- EXERCISE GOAL -
From the entries that follow, reproduce exactly and only the lines from the line with "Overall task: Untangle" to the line with "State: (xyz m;", endpoints included.

Excerpts from a dataset
◇ ◇ ◇

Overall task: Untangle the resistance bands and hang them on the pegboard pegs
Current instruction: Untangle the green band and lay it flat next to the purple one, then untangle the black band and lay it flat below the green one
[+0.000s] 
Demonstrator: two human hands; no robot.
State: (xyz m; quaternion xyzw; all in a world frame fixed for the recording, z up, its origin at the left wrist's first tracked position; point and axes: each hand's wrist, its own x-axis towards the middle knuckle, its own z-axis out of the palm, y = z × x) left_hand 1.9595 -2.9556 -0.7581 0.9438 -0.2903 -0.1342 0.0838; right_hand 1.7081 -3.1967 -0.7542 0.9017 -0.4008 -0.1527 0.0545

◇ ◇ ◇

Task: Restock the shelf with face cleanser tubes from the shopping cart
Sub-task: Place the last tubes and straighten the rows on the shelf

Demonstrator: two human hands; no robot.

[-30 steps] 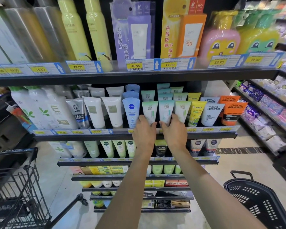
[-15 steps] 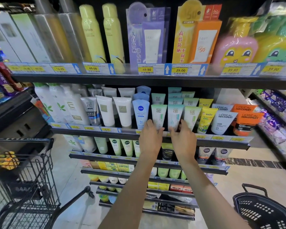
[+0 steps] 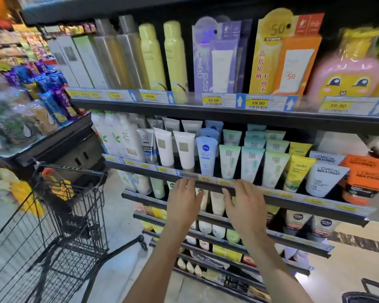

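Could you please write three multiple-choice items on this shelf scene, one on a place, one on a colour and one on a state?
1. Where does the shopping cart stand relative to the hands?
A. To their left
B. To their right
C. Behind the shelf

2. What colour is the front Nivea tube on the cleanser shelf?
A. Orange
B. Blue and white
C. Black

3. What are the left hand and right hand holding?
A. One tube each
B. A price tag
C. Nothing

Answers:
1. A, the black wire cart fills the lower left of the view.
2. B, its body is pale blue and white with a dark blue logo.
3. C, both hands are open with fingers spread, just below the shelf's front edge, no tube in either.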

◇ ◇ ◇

- YOUR SOLUTION -
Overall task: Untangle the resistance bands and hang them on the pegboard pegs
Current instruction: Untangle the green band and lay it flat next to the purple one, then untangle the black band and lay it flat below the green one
[+0.000s] 
Demonstrator: two human hands; no robot.
State: (xyz m; quaternion xyzw; all in a world frame fixed for the recording, z up, its origin at the left wrist's first tracked position; point and axes: each hand's wrist, its own x-axis towards the middle knuckle, its own z-axis out of the palm, y = z × x) left_hand 1.9595 -2.9556 -0.7581 0.9438 -0.2903 -0.1342 0.0838; right_hand 1.7081 -3.1967 -0.7542 0.9017 -0.4008 -0.1527 0.0545

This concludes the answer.